**WHAT IS BEING ASKED**
Among the entries below, find the line with "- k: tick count", then quote it and each following line up to and including the line with "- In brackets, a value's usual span", and nothing else.

**GIVEN INFORMATION**
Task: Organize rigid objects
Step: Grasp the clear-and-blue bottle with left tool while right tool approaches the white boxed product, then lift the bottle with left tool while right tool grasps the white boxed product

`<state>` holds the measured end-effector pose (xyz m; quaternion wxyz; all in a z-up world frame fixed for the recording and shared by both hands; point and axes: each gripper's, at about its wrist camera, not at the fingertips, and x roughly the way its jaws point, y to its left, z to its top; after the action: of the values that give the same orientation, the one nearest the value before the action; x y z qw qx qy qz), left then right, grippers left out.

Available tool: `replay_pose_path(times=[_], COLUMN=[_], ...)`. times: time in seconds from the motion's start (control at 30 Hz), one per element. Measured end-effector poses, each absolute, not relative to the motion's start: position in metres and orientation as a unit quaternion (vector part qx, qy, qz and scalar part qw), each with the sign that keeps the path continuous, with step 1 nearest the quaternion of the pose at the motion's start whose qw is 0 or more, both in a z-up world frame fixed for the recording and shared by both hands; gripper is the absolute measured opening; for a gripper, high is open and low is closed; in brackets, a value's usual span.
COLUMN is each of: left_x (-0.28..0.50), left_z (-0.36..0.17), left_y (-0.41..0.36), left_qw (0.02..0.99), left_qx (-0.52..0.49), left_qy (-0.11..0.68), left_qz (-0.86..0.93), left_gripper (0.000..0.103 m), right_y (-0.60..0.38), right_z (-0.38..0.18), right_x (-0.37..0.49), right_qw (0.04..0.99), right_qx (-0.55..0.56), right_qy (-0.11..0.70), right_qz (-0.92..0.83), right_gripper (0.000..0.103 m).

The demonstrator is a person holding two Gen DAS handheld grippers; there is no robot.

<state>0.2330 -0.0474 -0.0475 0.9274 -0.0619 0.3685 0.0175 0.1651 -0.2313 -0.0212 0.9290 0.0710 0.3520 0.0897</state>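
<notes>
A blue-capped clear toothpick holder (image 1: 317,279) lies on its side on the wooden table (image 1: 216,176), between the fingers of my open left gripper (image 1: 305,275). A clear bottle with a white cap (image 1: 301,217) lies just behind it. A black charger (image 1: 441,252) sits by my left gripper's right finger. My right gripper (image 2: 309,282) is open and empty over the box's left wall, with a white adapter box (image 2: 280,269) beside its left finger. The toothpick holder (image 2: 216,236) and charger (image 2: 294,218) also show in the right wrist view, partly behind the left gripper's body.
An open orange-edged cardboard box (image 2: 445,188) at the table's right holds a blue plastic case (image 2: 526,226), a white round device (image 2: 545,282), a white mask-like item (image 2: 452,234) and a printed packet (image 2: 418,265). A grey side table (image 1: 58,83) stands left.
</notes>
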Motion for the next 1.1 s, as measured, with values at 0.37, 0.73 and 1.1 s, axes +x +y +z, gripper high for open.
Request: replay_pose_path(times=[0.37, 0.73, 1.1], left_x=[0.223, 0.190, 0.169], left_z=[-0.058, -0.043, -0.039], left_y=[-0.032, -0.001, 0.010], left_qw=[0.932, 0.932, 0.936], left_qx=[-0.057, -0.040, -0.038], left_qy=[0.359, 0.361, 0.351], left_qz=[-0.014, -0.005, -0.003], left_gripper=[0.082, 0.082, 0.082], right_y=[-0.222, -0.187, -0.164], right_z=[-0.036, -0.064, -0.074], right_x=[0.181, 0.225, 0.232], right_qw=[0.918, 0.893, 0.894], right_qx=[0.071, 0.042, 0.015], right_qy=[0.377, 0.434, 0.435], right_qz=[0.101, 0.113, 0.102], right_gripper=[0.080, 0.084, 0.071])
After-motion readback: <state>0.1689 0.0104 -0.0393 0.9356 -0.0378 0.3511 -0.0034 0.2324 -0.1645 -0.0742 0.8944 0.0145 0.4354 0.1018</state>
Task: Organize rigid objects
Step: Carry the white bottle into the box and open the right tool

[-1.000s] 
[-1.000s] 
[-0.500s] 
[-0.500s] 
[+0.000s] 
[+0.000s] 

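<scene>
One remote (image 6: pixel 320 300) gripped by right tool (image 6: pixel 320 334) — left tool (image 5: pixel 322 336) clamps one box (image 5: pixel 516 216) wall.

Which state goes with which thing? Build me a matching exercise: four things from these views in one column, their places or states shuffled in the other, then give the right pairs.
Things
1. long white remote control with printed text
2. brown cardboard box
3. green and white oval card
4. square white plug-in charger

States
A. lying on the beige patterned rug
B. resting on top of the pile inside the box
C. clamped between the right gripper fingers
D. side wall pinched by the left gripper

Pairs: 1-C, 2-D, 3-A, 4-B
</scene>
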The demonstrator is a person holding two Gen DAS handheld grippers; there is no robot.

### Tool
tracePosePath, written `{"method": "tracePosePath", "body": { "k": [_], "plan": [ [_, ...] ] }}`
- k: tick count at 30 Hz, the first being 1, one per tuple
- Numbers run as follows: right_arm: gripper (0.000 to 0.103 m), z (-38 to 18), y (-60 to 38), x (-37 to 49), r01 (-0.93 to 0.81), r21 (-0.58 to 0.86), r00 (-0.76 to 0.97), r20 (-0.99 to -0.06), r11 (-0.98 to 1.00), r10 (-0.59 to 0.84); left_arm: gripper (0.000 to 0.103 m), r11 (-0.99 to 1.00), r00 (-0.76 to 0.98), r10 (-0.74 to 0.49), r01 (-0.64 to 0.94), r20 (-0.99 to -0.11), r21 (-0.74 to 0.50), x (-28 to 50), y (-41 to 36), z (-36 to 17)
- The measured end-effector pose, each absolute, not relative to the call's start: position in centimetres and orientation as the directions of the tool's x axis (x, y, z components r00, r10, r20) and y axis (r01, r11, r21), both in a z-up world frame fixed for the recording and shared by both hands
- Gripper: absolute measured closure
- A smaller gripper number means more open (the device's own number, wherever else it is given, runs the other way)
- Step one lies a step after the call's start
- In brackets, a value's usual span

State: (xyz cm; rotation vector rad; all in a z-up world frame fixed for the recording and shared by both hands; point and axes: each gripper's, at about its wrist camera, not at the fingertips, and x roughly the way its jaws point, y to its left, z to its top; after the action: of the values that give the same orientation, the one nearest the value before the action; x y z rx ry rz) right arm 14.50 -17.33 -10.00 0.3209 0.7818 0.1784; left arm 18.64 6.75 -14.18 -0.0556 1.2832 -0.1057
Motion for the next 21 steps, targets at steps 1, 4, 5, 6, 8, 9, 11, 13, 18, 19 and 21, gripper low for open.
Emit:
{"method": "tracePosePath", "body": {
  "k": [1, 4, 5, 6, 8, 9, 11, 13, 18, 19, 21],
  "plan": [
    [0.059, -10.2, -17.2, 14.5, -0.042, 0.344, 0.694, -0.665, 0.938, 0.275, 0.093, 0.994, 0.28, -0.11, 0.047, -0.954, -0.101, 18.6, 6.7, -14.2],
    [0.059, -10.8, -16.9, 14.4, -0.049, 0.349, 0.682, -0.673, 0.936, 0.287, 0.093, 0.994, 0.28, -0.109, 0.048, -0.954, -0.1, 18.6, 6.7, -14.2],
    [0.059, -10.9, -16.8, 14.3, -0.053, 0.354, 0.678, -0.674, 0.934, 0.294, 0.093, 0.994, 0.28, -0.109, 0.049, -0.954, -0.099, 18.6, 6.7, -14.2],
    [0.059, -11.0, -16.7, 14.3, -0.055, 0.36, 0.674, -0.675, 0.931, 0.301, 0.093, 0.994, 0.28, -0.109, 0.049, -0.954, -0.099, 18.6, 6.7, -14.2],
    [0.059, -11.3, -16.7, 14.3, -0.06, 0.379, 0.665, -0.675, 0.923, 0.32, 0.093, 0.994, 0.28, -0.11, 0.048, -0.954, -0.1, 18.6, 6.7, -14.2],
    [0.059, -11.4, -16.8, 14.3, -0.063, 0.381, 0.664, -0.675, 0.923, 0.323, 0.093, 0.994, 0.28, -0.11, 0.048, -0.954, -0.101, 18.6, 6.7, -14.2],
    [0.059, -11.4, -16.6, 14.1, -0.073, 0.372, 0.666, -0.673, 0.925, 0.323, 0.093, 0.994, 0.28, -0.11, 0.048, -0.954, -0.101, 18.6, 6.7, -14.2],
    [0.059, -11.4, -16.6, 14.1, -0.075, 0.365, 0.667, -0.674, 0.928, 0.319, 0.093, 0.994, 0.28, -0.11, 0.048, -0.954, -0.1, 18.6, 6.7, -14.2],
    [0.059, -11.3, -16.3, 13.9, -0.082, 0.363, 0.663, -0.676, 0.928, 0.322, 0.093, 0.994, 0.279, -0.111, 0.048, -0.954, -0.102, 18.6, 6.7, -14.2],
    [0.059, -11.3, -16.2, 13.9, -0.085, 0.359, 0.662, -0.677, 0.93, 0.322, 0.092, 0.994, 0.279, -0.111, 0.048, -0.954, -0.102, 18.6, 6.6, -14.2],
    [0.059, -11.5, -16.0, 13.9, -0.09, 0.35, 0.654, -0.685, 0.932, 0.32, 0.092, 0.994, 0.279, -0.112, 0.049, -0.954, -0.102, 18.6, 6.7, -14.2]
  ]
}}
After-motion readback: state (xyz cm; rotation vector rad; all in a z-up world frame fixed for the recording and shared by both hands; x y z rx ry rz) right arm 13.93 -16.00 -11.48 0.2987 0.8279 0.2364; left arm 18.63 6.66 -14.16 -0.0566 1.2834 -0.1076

**WRITTEN REPLY**
- k: tick count at 30 Hz, the first being 1, one per tuple
- Numbers run as follows: right_arm: gripper (0.000 to 0.103 m), z (-38 to 18), y (-60 to 38), x (-37 to 49), r01 (-0.93 to 0.81), r21 (-0.58 to 0.86), r00 (-0.76 to 0.97), r20 (-0.99 to -0.06), r11 (-0.98 to 1.00), r10 (-0.59 to 0.84); left_arm: gripper (0.000 to 0.103 m), r11 (-0.99 to 1.00), r00 (-0.76 to 0.98), r10 (-0.74 to 0.49), r01 (-0.64 to 0.94), r20 (-0.99 to -0.11), r21 (-0.74 to 0.50), x (-28 to 50), y (-41 to 36), z (-36 to 17)
- The measured end-effector pose, each absolute, not relative to the call's start: position in centimetres and orientation as the directions of the tool's x axis (x, y, z components r00, r10, r20) and y axis (r01, r11, r21), both in a z-up world frame fixed for the recording and shared by both hands
- Gripper: absolute measured closure
- A smaller gripper number means more open (the device's own number, wherever else it is given, runs the other way)
- Step one lies a step after the call's start
- In brackets, a value's usual span

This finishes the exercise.